WORK TO COMPLETE -
From the data below, return the exact lines starting at the line containing "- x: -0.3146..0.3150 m" and ending at the line containing "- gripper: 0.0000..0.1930", both included, and nothing else.
╭─ GIVEN RECORDS
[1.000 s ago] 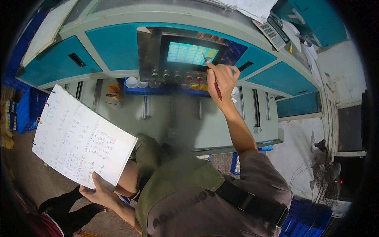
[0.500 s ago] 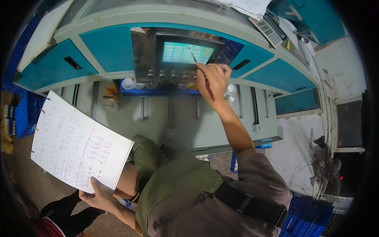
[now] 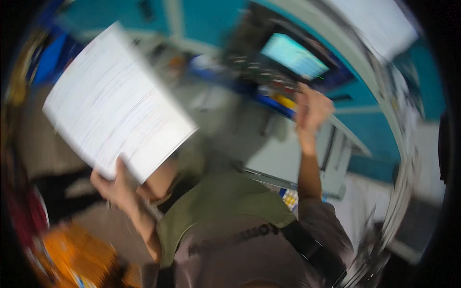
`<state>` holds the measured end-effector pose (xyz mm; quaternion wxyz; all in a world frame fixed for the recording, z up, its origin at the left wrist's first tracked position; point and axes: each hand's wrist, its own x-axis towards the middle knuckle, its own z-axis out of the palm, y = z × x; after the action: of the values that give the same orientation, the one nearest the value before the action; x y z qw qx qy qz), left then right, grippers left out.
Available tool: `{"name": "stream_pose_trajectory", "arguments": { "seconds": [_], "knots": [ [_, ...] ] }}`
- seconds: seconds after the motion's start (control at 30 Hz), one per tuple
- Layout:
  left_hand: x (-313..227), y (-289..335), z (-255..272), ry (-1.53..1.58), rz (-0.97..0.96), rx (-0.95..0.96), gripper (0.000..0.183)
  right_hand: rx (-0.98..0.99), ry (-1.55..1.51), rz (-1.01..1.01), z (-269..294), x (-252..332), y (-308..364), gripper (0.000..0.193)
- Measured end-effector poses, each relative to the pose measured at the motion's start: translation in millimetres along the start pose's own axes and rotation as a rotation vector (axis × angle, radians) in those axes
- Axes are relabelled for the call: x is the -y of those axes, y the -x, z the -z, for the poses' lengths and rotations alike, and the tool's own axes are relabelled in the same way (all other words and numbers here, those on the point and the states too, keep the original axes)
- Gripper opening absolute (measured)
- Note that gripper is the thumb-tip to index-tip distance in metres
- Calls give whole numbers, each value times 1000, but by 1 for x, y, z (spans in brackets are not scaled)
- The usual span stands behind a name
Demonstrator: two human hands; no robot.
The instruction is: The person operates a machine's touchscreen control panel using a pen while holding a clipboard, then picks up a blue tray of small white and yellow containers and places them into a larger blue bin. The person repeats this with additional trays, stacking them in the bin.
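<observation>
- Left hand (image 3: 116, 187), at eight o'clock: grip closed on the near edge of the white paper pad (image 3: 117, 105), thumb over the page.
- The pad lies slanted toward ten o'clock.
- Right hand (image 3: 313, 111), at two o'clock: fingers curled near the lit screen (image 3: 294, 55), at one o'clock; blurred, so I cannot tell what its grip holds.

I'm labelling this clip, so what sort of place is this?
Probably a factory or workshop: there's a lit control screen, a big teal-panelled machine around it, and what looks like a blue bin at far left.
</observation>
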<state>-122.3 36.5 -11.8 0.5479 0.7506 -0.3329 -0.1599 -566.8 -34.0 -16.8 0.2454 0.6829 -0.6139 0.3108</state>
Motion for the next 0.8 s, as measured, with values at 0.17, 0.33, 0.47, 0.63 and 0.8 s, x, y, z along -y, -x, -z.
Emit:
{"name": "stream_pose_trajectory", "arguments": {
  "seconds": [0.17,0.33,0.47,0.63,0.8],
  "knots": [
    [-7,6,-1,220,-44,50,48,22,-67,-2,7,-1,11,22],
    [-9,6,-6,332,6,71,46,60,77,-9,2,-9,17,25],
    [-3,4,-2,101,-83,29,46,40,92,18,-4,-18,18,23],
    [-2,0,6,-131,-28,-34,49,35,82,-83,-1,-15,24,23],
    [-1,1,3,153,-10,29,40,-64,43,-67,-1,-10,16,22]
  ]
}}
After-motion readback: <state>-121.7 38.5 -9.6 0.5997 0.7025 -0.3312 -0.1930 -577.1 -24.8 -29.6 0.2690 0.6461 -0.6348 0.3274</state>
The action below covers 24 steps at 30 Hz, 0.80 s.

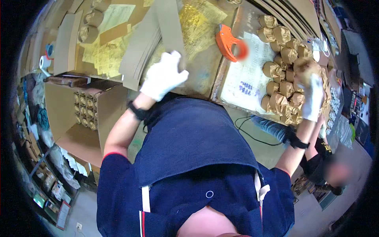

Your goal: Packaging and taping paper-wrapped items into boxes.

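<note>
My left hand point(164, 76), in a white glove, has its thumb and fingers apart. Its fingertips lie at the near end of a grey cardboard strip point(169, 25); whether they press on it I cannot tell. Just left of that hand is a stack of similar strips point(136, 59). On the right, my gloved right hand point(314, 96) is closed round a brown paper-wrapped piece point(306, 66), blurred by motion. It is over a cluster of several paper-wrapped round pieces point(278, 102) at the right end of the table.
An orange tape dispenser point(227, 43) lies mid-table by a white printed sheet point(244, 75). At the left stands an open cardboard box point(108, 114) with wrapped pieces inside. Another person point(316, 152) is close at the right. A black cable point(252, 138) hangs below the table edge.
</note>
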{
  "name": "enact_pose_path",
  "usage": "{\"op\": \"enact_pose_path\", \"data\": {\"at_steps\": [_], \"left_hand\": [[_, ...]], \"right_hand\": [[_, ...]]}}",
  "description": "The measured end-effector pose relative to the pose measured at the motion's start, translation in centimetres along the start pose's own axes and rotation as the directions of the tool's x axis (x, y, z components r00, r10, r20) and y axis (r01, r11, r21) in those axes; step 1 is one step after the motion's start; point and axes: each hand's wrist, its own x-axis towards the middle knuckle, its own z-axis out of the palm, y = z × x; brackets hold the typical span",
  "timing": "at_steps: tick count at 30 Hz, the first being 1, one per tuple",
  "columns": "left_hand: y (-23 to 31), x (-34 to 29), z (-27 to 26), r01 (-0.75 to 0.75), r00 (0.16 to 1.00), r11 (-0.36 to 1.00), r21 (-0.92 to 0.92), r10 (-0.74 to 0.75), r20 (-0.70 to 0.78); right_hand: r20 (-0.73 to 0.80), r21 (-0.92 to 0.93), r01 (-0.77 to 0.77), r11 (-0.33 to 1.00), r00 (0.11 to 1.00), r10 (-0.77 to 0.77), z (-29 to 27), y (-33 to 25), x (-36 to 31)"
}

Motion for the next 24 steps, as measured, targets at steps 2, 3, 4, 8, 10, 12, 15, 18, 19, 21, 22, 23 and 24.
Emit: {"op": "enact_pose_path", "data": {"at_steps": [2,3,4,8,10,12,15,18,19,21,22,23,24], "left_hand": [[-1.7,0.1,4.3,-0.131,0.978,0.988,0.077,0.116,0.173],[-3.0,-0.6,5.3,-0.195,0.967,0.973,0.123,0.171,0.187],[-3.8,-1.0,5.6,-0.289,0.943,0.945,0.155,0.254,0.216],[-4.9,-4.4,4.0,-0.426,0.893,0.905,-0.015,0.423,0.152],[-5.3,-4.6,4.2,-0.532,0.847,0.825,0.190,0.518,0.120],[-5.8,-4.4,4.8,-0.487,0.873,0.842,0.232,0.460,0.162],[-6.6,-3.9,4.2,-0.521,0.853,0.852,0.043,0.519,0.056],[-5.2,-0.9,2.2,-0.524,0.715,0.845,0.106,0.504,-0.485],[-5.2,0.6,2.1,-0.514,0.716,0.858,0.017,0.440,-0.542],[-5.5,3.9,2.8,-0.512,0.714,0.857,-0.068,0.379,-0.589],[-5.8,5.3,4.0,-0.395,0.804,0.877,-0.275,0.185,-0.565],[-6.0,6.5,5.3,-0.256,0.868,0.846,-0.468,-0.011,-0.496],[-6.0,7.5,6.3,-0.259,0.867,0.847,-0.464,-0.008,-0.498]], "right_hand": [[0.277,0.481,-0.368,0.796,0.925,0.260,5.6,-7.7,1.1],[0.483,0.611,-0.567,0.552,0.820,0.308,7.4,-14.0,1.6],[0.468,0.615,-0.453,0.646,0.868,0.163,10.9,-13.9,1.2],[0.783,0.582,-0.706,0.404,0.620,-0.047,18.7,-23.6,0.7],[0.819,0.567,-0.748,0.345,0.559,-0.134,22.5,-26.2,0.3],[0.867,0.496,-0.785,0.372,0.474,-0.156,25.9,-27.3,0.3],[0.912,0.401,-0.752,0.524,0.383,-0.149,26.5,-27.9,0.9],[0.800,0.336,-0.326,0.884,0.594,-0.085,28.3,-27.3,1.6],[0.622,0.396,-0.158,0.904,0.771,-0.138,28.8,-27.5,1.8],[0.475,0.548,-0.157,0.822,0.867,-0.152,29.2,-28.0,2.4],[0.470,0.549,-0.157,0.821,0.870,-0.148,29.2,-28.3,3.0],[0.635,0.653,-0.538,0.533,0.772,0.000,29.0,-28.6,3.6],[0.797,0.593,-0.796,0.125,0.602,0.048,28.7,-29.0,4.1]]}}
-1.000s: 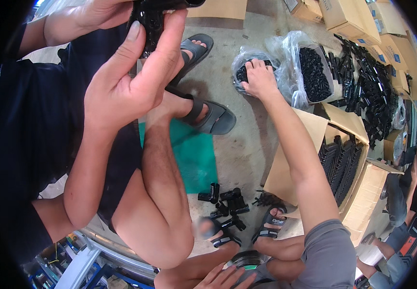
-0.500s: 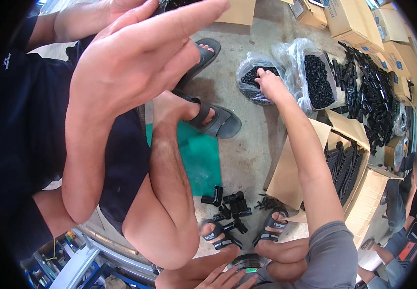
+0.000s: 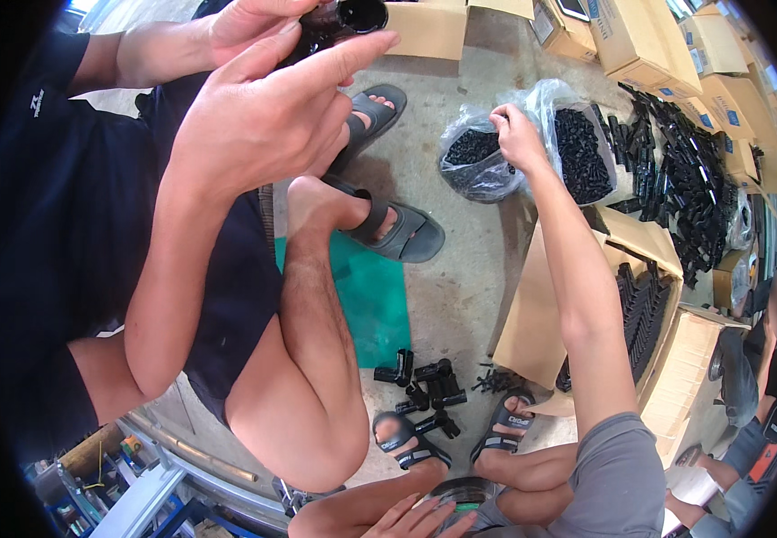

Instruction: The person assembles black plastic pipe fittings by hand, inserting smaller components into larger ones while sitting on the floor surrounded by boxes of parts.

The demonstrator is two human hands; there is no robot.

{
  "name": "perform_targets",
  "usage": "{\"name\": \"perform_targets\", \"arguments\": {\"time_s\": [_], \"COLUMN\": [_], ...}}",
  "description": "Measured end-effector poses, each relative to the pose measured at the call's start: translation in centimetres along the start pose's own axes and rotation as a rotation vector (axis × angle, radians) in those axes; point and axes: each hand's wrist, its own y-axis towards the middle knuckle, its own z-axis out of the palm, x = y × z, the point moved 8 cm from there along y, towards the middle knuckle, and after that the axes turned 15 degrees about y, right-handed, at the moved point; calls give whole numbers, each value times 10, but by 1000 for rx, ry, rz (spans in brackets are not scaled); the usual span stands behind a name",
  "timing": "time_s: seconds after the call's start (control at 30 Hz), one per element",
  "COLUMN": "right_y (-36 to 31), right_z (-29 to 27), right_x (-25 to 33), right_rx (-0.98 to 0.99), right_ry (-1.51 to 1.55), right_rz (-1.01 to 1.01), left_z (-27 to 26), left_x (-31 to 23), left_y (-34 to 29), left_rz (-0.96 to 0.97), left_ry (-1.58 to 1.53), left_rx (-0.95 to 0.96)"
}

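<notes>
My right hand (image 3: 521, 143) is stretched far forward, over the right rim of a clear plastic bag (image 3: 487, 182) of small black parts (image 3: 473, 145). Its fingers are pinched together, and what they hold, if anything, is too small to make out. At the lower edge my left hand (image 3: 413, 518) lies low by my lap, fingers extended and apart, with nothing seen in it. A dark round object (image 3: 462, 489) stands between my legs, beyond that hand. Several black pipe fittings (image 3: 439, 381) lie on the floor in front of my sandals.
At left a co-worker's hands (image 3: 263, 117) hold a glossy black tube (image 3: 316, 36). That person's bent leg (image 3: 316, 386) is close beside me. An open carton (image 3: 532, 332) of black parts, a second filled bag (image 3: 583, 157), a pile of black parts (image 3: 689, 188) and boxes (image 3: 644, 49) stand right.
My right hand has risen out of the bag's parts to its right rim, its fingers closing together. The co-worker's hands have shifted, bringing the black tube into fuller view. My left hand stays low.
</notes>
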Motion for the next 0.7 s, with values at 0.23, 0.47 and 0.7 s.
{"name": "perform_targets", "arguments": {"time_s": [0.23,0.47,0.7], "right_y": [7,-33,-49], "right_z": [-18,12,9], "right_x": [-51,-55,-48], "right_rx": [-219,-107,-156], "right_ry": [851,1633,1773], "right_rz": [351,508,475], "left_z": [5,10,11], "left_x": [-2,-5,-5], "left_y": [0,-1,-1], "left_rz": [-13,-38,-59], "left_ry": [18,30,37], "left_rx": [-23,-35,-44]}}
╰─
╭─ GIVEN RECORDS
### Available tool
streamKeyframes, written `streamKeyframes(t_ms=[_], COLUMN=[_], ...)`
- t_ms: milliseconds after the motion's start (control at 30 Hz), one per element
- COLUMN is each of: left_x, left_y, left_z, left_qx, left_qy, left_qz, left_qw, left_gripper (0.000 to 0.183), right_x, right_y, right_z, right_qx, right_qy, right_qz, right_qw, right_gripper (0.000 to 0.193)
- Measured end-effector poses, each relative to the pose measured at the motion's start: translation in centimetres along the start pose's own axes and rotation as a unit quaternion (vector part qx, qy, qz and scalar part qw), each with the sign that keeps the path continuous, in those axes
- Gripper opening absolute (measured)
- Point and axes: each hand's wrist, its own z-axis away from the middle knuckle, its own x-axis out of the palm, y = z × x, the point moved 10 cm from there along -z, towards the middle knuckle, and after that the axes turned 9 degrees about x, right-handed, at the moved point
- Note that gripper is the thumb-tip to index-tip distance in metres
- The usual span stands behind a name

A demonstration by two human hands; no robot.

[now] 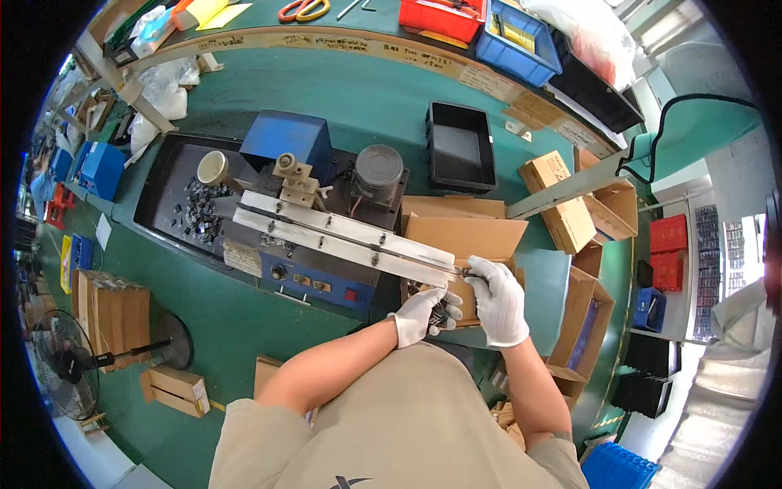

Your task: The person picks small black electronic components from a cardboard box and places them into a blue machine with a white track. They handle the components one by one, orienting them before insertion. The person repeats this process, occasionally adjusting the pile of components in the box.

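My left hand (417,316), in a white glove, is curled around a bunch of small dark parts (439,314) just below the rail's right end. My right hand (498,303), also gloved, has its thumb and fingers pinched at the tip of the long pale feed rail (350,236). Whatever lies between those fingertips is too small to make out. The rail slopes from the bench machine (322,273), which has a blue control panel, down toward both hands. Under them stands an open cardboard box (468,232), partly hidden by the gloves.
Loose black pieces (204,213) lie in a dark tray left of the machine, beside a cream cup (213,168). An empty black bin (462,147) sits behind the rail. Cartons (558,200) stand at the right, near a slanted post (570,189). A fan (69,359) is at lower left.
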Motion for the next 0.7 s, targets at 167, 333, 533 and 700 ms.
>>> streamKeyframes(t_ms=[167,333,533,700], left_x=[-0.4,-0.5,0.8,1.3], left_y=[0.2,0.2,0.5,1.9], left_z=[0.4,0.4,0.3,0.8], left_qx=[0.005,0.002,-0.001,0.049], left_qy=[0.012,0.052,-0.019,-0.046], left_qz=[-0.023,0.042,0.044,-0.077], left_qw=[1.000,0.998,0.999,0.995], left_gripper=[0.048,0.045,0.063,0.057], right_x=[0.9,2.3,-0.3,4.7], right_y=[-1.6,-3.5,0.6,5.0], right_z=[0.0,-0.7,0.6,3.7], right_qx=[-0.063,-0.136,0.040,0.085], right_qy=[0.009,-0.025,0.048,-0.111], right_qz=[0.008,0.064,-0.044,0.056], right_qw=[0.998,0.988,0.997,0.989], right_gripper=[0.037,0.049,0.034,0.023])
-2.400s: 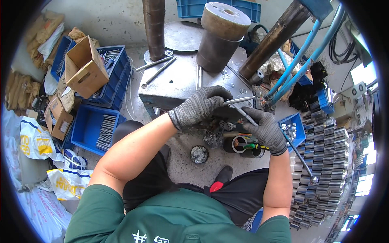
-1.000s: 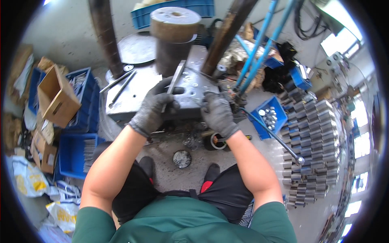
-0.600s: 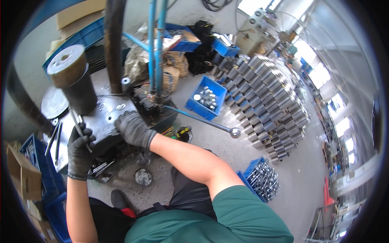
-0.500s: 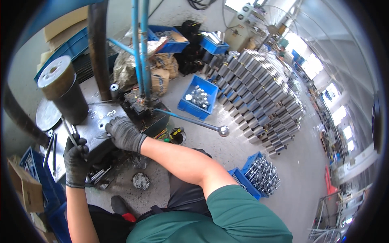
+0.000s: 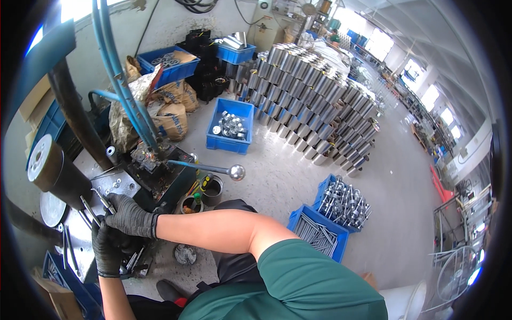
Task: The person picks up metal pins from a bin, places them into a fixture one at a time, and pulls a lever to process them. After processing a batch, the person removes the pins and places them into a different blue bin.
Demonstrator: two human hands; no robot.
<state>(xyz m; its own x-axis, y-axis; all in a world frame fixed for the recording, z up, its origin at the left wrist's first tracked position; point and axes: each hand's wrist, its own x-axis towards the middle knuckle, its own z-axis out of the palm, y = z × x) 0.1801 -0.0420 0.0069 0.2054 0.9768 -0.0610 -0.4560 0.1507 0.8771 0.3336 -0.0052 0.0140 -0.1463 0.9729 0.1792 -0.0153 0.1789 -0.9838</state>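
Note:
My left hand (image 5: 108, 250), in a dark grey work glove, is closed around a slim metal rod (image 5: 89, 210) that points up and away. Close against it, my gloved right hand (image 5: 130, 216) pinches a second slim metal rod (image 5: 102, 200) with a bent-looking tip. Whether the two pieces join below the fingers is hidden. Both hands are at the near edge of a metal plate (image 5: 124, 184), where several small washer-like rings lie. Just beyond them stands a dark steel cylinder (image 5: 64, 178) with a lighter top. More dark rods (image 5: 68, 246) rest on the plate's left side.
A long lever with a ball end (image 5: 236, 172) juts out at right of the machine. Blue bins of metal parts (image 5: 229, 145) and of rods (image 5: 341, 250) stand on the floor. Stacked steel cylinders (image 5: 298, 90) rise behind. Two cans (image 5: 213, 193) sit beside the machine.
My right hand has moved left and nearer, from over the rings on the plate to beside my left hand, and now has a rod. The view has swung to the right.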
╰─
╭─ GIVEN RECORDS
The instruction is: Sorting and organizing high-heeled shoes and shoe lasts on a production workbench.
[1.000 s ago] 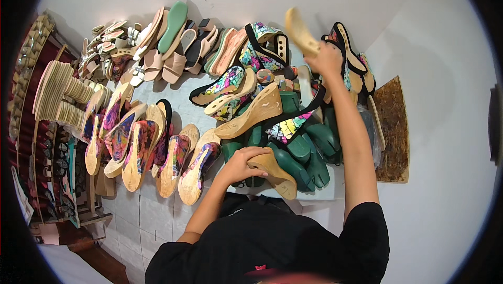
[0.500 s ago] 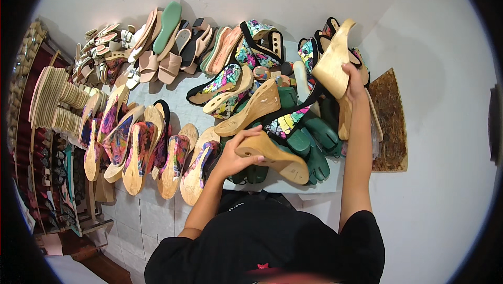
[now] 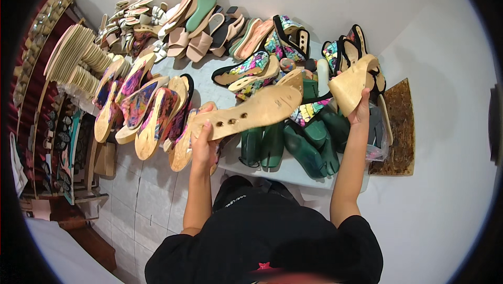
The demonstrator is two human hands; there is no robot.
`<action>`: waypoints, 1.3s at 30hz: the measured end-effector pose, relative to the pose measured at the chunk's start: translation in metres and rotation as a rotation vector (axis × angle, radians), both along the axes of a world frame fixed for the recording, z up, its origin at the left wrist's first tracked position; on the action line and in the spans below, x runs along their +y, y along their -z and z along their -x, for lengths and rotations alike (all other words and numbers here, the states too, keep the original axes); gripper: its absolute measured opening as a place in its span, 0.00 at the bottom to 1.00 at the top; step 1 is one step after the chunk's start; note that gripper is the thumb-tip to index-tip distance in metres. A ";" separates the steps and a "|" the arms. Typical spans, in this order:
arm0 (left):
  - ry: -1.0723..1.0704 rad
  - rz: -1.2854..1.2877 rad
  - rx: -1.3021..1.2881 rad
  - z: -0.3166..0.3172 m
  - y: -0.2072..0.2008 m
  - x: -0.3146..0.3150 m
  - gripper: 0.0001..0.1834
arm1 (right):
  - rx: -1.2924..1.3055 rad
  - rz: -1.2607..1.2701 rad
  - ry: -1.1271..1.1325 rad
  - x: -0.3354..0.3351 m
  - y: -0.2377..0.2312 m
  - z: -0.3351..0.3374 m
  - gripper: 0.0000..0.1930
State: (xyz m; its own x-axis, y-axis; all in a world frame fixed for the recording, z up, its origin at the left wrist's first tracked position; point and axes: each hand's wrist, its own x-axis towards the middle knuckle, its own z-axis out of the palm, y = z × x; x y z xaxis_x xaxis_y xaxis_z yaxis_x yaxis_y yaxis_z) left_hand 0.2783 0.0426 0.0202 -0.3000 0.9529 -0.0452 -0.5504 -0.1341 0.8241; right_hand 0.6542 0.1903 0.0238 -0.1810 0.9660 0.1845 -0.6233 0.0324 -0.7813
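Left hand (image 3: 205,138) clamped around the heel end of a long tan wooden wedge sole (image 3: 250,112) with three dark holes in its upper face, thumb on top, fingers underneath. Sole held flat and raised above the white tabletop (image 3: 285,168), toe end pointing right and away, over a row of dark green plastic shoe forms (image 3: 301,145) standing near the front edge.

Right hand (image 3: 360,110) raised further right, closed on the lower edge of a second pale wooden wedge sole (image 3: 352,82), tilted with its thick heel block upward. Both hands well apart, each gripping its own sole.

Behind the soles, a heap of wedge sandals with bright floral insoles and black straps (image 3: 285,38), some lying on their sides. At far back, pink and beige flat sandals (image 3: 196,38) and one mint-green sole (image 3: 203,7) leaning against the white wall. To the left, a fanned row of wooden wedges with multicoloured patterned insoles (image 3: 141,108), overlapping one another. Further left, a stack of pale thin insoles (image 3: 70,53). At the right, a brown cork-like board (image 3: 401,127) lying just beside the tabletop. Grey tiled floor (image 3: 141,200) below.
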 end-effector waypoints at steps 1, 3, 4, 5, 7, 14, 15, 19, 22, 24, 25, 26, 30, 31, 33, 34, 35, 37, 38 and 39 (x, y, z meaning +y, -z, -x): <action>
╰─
RESULT OF THE EXERCISE -
  - x: -0.3146..0.3150 m
  - gripper: 0.0001..0.1834
arm1 (right):
  - rx: -1.2924..1.3055 rad
  - rz: -1.2607..1.2701 rad
  - ry: -1.1271..1.1325 rad
  - x: -0.3354..0.3351 m
  - y: -0.2377..0.2312 m
  - z: -0.3351..0.3374 m
  - gripper: 0.0000..0.1930

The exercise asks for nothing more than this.